Keara Murphy's Travelling Circus

Note: This review is from 2010

Review by Jason Stone

Keara Murphy notices fairly early on in her show that there's a number of people in her audience for whom English is a second or third language and she acknowledges the need to slow down a little. Unfortunately she only manages to do this for a few minutes before she speeds her powerboat delivery to full throttle again, leaving her audience bobbing helplessly like flotsam in her wake.

Speed of delivery was only part of the problem though. Murphy's show is overloaded with local cultural references that required explanation and even the members of her small audience from the 'wrong' side of Hadrian's Wall must have been struggling to keep up with her determinedly Scottish vernacular.  

Since the Fringe is an Edinburgh event, it may seem small-minded to be critical of an act for including too many Scottish references but it is an international festival and it's foolish for any performer to overlook this. And it's counter-productive as there's not much chance of generating laughter if your audience doesn't understand your jokes.

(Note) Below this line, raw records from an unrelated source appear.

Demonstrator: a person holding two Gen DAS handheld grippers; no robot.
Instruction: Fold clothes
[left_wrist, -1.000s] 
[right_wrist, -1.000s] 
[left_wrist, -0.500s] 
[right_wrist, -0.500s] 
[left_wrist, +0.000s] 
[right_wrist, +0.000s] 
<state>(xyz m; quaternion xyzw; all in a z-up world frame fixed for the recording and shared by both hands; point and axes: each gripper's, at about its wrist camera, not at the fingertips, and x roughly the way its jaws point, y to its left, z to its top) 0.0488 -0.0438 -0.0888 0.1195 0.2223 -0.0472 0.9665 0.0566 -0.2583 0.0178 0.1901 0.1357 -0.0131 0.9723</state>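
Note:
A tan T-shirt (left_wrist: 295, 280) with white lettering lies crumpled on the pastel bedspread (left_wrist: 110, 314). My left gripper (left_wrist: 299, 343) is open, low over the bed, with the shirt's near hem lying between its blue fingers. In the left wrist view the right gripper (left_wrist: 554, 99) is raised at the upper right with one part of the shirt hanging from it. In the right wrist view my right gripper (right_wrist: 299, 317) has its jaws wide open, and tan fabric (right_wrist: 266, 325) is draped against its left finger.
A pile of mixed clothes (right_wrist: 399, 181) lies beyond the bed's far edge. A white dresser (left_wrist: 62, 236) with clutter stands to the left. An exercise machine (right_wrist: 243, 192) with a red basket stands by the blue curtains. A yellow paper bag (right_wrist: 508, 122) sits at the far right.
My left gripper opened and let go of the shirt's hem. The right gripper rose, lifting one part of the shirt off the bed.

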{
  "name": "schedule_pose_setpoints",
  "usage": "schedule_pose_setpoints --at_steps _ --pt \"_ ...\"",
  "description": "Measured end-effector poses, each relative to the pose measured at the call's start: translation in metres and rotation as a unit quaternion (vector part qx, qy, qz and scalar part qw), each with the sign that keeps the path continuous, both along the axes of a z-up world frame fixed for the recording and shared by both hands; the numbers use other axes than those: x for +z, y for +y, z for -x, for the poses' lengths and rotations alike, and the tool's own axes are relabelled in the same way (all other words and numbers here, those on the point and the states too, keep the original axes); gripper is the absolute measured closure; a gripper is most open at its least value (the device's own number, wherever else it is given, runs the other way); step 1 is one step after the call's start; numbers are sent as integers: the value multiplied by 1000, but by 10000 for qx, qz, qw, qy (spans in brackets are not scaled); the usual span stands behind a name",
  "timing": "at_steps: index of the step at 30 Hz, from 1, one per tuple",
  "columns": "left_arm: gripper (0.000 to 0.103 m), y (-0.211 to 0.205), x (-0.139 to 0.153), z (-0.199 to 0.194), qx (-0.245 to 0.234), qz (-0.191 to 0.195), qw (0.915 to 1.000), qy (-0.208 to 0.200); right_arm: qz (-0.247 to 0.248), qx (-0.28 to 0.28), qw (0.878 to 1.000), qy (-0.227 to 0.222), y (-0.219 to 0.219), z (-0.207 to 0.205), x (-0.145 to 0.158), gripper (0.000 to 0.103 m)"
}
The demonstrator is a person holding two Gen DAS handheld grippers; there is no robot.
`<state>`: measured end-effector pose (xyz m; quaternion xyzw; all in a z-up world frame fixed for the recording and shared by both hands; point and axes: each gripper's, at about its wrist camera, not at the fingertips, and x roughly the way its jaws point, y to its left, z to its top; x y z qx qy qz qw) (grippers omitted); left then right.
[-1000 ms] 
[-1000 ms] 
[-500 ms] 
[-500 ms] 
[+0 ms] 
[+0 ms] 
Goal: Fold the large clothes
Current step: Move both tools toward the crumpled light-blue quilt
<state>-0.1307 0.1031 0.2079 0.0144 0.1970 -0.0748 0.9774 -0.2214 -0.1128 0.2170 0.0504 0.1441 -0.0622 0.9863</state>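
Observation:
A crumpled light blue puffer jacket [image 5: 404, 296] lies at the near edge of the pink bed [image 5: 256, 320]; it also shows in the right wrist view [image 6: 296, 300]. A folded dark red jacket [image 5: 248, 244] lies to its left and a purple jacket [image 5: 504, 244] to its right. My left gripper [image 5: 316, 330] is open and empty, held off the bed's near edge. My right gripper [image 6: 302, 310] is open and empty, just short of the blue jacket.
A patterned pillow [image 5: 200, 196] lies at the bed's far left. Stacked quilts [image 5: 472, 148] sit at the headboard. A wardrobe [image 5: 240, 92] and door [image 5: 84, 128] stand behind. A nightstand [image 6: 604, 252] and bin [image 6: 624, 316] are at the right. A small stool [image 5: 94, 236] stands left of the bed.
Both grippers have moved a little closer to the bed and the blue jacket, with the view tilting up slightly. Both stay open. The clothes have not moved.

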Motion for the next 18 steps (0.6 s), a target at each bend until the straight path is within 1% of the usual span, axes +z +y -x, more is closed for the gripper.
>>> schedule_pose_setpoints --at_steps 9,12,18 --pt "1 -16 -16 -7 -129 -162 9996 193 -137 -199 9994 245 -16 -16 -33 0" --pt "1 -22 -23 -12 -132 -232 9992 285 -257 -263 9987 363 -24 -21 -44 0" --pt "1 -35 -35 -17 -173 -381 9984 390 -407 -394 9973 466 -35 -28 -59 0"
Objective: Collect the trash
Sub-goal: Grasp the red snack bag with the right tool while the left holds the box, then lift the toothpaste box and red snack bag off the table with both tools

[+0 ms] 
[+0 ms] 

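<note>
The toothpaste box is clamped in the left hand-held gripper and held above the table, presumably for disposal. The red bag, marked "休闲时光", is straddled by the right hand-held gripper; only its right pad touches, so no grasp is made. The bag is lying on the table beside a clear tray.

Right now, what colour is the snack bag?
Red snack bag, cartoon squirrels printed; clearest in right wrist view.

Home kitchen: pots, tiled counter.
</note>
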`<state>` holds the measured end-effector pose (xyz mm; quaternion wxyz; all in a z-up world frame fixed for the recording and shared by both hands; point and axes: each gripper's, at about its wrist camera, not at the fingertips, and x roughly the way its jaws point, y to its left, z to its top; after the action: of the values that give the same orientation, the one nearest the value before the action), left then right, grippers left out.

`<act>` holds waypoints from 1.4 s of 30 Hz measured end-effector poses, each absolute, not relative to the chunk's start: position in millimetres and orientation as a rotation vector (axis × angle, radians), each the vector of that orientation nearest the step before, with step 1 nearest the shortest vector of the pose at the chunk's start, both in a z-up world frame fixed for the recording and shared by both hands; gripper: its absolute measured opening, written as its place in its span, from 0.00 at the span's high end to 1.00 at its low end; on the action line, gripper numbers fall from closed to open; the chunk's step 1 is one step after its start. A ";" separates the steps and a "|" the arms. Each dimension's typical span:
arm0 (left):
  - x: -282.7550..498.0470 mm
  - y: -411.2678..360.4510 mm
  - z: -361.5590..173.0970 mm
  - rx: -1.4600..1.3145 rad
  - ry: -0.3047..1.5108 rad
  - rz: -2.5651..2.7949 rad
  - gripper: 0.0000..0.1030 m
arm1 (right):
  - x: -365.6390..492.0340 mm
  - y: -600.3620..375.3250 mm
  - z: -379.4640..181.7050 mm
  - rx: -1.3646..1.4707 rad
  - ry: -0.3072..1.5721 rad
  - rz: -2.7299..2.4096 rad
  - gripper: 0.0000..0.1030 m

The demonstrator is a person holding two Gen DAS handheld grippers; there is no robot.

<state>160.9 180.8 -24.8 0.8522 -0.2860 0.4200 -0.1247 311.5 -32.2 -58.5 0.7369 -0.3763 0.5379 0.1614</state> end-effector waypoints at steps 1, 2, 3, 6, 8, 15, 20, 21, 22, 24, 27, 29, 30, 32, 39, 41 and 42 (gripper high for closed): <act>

Murphy's show is built on the premise that she has an association with circuses.  But this idea drifts in and out of the show in a similar fashion to the music from the band in the courtyard below... randomly and without making any kind of positive contribution to the comedy.  

Speaking of the band, it always seems fair to draw attention to the elements that are beyond the control of performers at The Fringe, especially at venues like The Three Sisters, and it was genuinely difficult for Murphy to combat the extraordinary noise coming from outside the room. As well as the band's loud rendition of Sweet Home Alabama et al, she had to contend with the din generated by a performer in an adjacent venue who sounded like she was conducting a Baptist service in the Deep South, but petulantly drawing attention to these problems is not the best approach.  Nor is constantly changing your mind about whether or not it's best to have the windows open and chiding the crowd for being ‘quiet’.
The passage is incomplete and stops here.